=== Begin Enclosure ===

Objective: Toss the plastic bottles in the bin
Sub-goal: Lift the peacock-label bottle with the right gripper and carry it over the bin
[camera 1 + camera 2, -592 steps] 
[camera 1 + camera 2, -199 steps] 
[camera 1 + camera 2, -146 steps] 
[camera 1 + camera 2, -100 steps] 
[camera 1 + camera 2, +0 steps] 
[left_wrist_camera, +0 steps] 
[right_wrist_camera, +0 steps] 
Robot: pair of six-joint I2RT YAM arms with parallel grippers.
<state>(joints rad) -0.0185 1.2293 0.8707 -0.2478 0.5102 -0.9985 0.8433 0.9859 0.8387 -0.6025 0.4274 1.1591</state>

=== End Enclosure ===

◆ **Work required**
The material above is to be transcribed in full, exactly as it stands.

◆ **Answer for this exercise**
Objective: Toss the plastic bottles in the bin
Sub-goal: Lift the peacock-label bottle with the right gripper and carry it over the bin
[camera 1 + camera 2, -592 steps] 
[camera 1 + camera 2, -199 steps] 
[camera 1 + camera 2, -146 steps] 
[camera 1 + camera 2, -100 steps] 
[camera 1 + camera 2, +0 steps] 
[left_wrist_camera, +0 steps] 
[right_wrist_camera, +0 steps] 
Robot: pair of six-joint I2RT YAM arms with parallel grippers.
<state>(joints rad) -0.0185 1.2293 0.8707 -0.2478 0.5102 -0.9985 0.8433 0.9859 0.8387 -0.6025 0.4274 1.1591</state>

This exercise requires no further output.